--- SUPPLIED RECORDS ---

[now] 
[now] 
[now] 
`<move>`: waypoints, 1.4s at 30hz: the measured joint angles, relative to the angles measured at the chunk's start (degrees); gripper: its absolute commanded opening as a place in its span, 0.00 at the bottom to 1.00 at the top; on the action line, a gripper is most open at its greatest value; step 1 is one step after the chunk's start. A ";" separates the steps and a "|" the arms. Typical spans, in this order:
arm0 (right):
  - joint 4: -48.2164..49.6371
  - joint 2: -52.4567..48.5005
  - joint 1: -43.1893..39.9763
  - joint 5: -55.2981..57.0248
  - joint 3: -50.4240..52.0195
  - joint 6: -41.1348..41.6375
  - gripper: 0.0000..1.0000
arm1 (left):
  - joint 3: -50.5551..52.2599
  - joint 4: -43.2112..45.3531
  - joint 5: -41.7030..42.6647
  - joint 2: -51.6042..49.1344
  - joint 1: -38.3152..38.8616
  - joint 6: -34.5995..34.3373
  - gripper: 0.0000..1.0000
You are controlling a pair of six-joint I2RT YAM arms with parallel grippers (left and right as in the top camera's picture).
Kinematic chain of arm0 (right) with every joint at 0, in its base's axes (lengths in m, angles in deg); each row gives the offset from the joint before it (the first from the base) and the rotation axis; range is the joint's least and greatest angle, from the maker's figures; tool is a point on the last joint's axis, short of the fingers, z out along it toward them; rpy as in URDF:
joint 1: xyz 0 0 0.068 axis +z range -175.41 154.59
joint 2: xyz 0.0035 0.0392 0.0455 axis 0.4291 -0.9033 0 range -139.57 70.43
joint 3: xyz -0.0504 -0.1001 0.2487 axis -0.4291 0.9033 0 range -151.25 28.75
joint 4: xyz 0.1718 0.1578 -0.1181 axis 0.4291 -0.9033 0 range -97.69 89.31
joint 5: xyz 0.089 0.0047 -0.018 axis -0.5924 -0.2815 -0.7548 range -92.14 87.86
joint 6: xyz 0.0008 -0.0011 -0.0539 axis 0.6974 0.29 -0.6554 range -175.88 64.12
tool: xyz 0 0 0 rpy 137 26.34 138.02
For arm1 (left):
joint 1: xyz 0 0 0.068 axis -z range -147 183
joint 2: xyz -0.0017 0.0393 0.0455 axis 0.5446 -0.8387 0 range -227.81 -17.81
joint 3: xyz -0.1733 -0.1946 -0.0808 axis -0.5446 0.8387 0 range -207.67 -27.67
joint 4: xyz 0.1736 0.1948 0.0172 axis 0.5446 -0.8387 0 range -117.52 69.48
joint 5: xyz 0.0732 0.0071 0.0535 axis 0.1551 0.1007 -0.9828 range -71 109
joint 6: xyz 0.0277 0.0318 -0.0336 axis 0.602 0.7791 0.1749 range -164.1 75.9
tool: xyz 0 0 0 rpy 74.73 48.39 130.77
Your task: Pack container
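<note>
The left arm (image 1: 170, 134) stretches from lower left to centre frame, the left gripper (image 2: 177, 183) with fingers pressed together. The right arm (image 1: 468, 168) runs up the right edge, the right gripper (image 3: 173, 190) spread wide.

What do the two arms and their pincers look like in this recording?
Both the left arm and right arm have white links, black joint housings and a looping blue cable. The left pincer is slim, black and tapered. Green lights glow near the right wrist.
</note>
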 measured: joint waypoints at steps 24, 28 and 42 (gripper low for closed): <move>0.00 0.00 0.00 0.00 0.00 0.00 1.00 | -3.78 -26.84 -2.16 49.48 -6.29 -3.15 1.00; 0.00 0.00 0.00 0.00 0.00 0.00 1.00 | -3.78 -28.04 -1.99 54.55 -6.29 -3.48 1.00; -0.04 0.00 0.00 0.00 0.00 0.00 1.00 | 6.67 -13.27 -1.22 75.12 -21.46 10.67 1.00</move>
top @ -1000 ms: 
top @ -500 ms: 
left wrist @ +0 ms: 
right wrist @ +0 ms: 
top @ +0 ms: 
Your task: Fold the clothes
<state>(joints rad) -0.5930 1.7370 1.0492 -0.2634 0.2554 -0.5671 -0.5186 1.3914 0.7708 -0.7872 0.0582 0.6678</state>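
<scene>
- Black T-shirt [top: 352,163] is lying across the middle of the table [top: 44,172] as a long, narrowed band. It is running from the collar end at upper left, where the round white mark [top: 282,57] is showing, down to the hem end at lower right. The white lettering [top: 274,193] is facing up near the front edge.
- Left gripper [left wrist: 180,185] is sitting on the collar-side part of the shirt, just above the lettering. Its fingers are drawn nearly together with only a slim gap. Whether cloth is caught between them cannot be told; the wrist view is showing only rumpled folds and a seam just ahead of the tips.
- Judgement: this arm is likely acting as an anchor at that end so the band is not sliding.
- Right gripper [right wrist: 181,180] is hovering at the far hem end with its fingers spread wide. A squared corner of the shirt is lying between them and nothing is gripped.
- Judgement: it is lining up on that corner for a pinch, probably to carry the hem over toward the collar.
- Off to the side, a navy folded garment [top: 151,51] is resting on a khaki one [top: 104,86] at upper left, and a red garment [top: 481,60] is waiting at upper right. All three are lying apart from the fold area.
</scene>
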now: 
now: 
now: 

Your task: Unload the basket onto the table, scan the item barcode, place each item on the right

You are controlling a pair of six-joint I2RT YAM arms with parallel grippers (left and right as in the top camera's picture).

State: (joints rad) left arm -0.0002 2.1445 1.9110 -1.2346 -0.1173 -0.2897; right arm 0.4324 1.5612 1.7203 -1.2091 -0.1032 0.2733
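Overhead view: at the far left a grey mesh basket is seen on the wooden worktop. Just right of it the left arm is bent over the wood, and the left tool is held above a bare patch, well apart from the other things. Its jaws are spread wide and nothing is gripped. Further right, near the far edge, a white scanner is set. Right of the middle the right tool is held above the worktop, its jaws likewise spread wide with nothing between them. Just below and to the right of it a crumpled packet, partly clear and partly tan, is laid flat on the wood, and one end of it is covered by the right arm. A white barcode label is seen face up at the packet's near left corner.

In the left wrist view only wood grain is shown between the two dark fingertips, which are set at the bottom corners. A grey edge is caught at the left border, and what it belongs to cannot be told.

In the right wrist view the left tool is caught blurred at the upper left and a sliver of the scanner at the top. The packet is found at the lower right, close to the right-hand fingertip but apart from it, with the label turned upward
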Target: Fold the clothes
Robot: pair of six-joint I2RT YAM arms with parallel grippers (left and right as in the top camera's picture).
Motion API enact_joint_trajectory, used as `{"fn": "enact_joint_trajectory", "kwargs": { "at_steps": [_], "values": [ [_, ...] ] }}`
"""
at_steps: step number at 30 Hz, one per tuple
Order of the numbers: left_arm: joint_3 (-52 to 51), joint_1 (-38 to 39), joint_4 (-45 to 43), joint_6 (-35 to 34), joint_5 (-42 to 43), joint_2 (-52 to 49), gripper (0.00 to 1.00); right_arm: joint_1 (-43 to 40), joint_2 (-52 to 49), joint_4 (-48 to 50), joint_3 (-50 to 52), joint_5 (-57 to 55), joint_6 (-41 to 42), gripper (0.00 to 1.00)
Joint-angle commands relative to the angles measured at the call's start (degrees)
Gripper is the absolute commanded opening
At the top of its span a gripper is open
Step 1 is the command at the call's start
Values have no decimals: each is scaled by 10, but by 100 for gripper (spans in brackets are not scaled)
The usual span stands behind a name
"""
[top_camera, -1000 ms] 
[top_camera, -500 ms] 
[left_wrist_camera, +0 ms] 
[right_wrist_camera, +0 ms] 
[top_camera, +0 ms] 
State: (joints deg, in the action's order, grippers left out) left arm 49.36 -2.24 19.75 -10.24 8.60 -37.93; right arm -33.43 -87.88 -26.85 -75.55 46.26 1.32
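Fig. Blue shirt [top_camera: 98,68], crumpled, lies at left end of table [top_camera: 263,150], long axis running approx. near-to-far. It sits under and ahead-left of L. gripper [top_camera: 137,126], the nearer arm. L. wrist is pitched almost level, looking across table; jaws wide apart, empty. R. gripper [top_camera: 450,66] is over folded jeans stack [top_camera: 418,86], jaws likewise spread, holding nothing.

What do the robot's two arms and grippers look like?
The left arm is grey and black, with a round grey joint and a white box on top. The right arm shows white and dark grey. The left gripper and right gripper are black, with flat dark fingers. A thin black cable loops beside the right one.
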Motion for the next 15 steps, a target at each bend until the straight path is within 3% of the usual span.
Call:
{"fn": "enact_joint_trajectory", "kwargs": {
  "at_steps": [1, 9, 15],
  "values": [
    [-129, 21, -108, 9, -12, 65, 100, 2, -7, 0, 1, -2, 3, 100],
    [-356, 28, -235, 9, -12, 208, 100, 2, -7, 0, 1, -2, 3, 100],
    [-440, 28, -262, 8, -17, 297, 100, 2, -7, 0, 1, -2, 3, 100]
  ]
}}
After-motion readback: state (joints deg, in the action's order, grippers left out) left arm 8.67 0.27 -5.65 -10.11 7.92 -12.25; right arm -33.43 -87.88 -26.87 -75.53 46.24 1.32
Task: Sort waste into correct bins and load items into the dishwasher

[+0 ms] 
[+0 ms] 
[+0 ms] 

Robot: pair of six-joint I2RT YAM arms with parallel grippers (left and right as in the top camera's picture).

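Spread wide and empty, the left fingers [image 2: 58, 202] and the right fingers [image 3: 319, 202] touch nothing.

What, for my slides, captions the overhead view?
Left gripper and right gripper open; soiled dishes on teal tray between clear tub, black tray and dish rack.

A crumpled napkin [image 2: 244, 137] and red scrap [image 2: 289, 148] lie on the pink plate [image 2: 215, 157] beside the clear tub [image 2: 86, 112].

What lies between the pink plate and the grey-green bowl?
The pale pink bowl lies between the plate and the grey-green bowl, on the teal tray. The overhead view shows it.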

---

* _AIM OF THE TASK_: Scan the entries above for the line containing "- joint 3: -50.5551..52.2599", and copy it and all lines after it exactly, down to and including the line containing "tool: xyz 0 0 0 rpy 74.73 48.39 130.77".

* _REPLY TO THE TASK_:
  - joint 3: -50.5551..52.2599
  - joint 4: -43.2112..45.3531
  - joint 5: -41.7030..42.6647
  - joint 2: -51.6042..49.1344
  - joint 1: -38.3152..38.8616
  - joint 6: -34.5995..34.3373
  - gripper: 0.0000..1.0000
You are controlling a pair of six-joint I2RT YAM arms with parallel grippers (left and right as in the top camera's picture).
Kinematic chain of arm0 (right) with every joint at 0, in its base's axes (lengths in m, angles in deg); each row gives the offset from the joint before it (the first from the base) and the rotation axis; range is the joint's least and greatest angle, from the maker's figures; tool is a point on the last joint's axis, short of the fingers, z out along it toward them; rpy as in URDF:
joint 1: xyz 0 0 0.068 axis +z range -175.41 154.59
joint 2: xyz 0.0035 0.0392 0.0455 axis 0.4291 -0.9033 0 range -139.57 70.43
joint 3: xyz -0.0504 -0.1001 0.2487 axis -0.4291 0.9033 0 range -151.25 28.75
joint 4: xyz 0.1718 0.1578 -0.1181 axis 0.4291 -0.9033 0 range -97.69 89.31
joint 5: xyz 0.089 0.0047 -0.018 axis -0.5924 -0.2815 -0.7548 range -92.14 87.86
joint 6: xyz 0.0008 -0.0011 -0.0539 axis 0.6974 0.29 -0.6554 range -175.88 64.12
tool: xyz 0 0 0 rpy 137 26.34 138.02
For arm1 (left):
joint 1: xyz 0 0 0.068 axis -z range -147 183
joint 2: xyz -0.0017 0.0393 0.0455 axis 0.5446 -0.8387 0 range -227.81 -17.81
joint 3: xyz -0.1733 -0.1946 -0.0808 axis -0.5446 0.8387 0 range -207.67 -27.67
joint 4: xyz 0.1736 0.1948 0.0172 axis 0.5446 -0.8387 0 range -117.52 69.48
joint 5: xyz 0.0732 0.0071 0.0535 axis 0.1551 0.1007 -0.9828 range -71 109
joint 6: xyz 0.0277 0.0318 -0.0336 axis 0.602 0.7791 0.1749 range -164.1 75.9
tool: xyz 0 0 0 rpy 74.73 48.39 130.77

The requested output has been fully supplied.